United States District Court, D. Maryland

September 17, 2019

AMBER BEN-DAVIES, Plaintiff,
v.
BLIBAUM & ASSOCIATES, P.A., Defendant. BRYIONE K. MOORE, Plaintiff,
v.
BLIBAUM & ASSOCIATES, P.A., Defendant. LARRY CHAVIS and SHARONE CROWELL, Plaintiffs,
v.
BLIBAUM & ASSOCIATES, PA., Defendant.

          MEMORANDUM

          Catherine C. Blake United States District Judge.

         These are three separate actions brought pursuant to the Fair Debt Collection Practices Act ("FDCPA"), the Maryland Consumer Debt Collection Act ("MCDCA"), and the Maryland Consumer Protection Act ("MCPA"). Pending before the court is Defendant Blibaum & Associates, P.A.'s ("Blibaum") motion for summary judgment. (ECF No. 50).[1]The actions have been consolidated for the purposes of this motion.

         FACTUAL AND PROCEDURAL HISTORY[2]

         At all times relevant to this action, defendant law firm Blibaum & Associates, P. A. ("Blibaum") acted as the agent of Peak Management, LLC ("Peak"), and Henderson-Webb, LLC ("Henderson-Webb), to recover debts owed by the plaintiffs resulting from breaches of residential leases. Blibaum filed breach of contract actions against plaintiffs Amber Ben-Davies, Bryione K. Moore, Larry Chavis, and Sharone Crowell, respectively, seeking damages resulting from breaches of residential leases with either Peak or Henderson-Webb. Blibaum obtained judgments in the District Court of Baltimore County against all four plaintiffs.[3] In each judgment, the court ordered that post-judgment interest would be assessed at the legal rate. As a result of each plaintiffs failure to pay the judgment, Blibaum filed requests for writs of garnishment of wages in the District Court for Baltimore County.[4] Blibaum disclosed that it was using a ten percent post-judgment interest rate in a letter to Ben-Davies, and in the requests for wage garnishment against Moore, Chavis, and Crowell.

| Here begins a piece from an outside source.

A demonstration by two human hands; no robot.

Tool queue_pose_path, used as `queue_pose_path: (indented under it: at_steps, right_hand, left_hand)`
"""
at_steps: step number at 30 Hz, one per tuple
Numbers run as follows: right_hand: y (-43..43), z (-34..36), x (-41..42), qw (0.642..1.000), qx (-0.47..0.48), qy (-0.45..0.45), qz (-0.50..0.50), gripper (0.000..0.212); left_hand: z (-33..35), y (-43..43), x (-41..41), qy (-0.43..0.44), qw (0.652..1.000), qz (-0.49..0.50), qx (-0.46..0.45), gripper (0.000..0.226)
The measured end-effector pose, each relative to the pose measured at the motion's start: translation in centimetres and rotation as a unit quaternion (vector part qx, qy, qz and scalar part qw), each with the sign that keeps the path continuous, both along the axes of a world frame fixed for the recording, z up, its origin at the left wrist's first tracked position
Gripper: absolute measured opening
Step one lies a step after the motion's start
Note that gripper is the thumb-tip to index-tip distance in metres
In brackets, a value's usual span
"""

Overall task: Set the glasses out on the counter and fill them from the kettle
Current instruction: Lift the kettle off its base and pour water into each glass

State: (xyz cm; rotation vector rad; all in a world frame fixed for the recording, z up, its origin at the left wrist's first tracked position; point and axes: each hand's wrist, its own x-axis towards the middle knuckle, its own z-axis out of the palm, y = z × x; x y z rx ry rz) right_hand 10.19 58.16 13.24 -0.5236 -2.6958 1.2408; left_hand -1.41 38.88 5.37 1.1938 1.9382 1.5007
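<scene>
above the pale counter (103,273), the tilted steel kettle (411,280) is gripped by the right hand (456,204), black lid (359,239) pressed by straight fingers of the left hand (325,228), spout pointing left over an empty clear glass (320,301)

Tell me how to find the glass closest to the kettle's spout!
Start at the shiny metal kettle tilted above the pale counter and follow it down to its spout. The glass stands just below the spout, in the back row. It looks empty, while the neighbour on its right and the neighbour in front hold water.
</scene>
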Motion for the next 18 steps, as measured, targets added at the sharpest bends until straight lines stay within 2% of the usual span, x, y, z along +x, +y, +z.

         Ben-Davies filed her complaint in this court on August 5, 2016, alleging that Blibaum's use of a ten percent post-judgment interest rate violated the FDCPA, the MCDCA, and the MCPA. (Ben-Davies Compl, ¶¶ 1-2, ECF No. 1). Moore filed her complaint on October 25, 2016, alleging the same. (Moore Compl. ¶¶ 1-2, Civ. No. CCB-16-3546, ECF No. I).[5] Chavis and Crowell filed their complaint on August 7, 2017, alleging violations of the FDCPA and the MCDCA. (Chavis & Crowell Compl. ¶ 1-2, Civ. No. CCB-17-2220, ECF No. 1). Ben-Davies and Moore alleged that because the applicable statutory rate of post-judgment interest is limited to six percent, Blibaum's attempt to collect using a ten percent interest rate violated the FDCPA, the MCDCA, and the MCPA. Chavis and Crowell alleged that Blibaum's attempts to collect on their judgments using the ten percent interest rate violated the FDCPA and the MCDCA (but not the MCPA).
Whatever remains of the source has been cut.